Anti-viral drugs attempt to limit the virus once an individual is infected. Perhaps the biggest success in this area is the use of anti-retroviral drugs for the treatment of HIV. The theory behind anti-viral drugs is relatively simple. Viruses are intracellular parasites, meaning they enter the host cell, copy their genomes, produce new structural proteins, build new viral particles and exit the cell. Because viral genomes are small and only code for relatively few proteins, they hijack some of the biochemical pathways of their host to copy themselves.
To develop a good anti-viral drug, you target only those pathways which the virus requires and not those shared with the host. For example SARS-CoV-2 is a single-stranded RNA virus, which means its genome is made of RNA instead of DNA. To allow it to copy its RNA genome, the virus makes an enzyme, called RNA-dependant RNA polymerase. The host does not have this enzyme for copying RNA.

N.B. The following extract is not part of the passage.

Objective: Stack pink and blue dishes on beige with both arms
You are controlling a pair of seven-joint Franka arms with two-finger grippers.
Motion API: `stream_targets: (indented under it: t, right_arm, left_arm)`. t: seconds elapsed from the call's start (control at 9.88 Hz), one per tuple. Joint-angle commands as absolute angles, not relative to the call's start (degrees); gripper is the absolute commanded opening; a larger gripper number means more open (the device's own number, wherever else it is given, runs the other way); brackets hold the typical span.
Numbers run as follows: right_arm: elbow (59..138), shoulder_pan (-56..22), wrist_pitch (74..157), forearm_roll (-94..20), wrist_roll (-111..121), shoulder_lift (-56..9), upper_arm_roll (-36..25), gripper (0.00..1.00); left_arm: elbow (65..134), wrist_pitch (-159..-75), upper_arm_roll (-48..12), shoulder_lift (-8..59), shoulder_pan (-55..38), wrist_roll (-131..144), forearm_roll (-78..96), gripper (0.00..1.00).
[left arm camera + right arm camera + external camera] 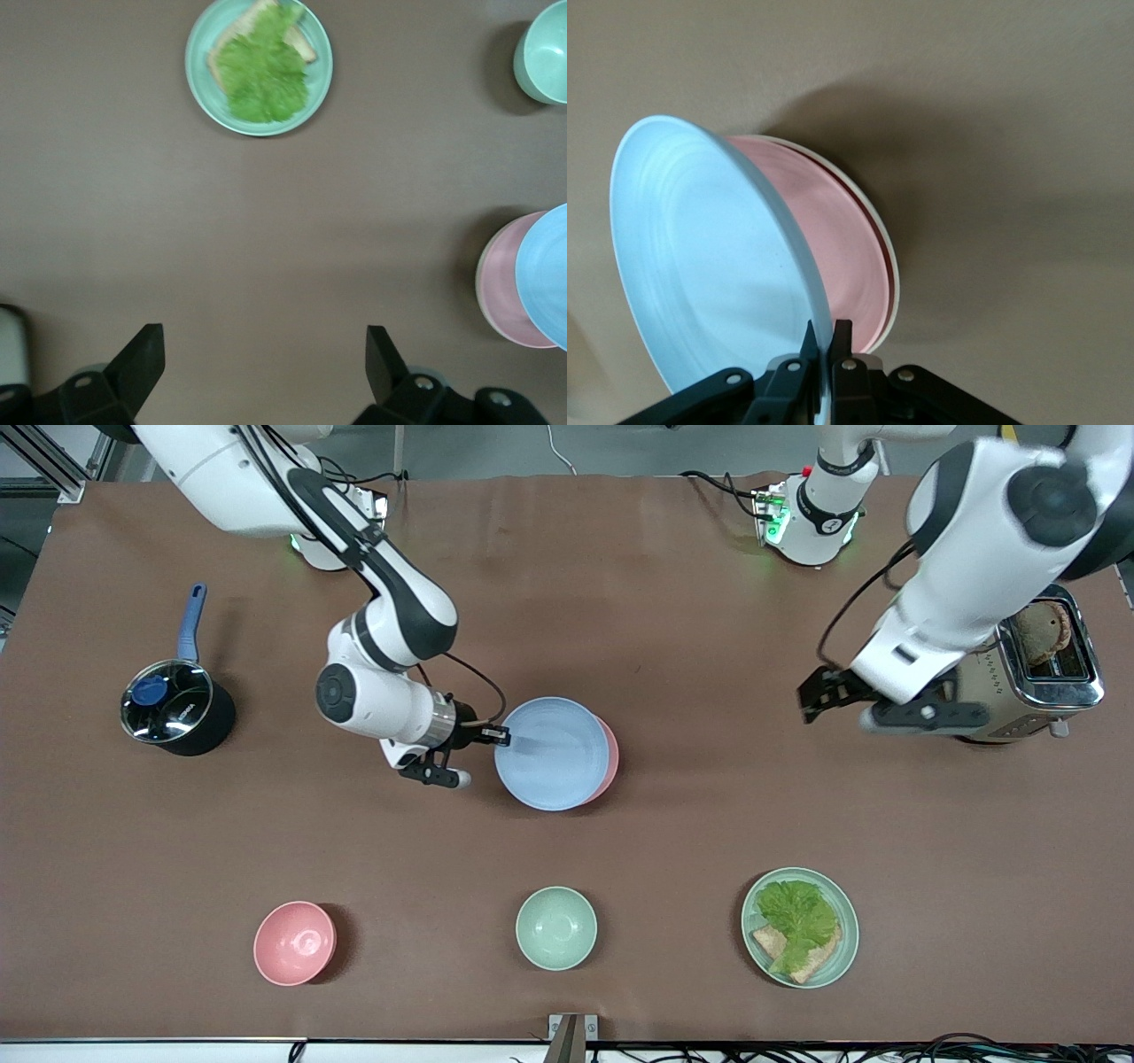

Therefore, in theory, drugs which target RNA-dependant RNA polymerase would only affect cells which contain the virus, while leaving uninfected cells alone. Importantly, some of these unique viral pathways and proteins are shared amongst different viruses, therefore anti-viral drugs against another virus may work against SARS-CoV-2. This is known as drug repurposing. As with vaccines, a race is now on to develop new anti-viral drugs for SARS-CoV-2. The problem? Typical development of a new drug takes a least 10 years.
Repurposing would be a much quicker option. This is why the anti-malarial drugs chloroquine/hydroxychloroquine and the anti-HIV drugs lopinavir/ritonavir have been gaining a lot of attention as possible treatments for COVID-19. How solid is the evidence that these drugs will be effective in COVID-19? We will explore this in our next blog, so stay tuned.
As the world’s resources have been marshalled against SARS-Cov-2, will herd immunity, vaccination or anti-viral drugs deal the decisive blow against this pandemic? In the end in it may be a combination of all three. The race is on.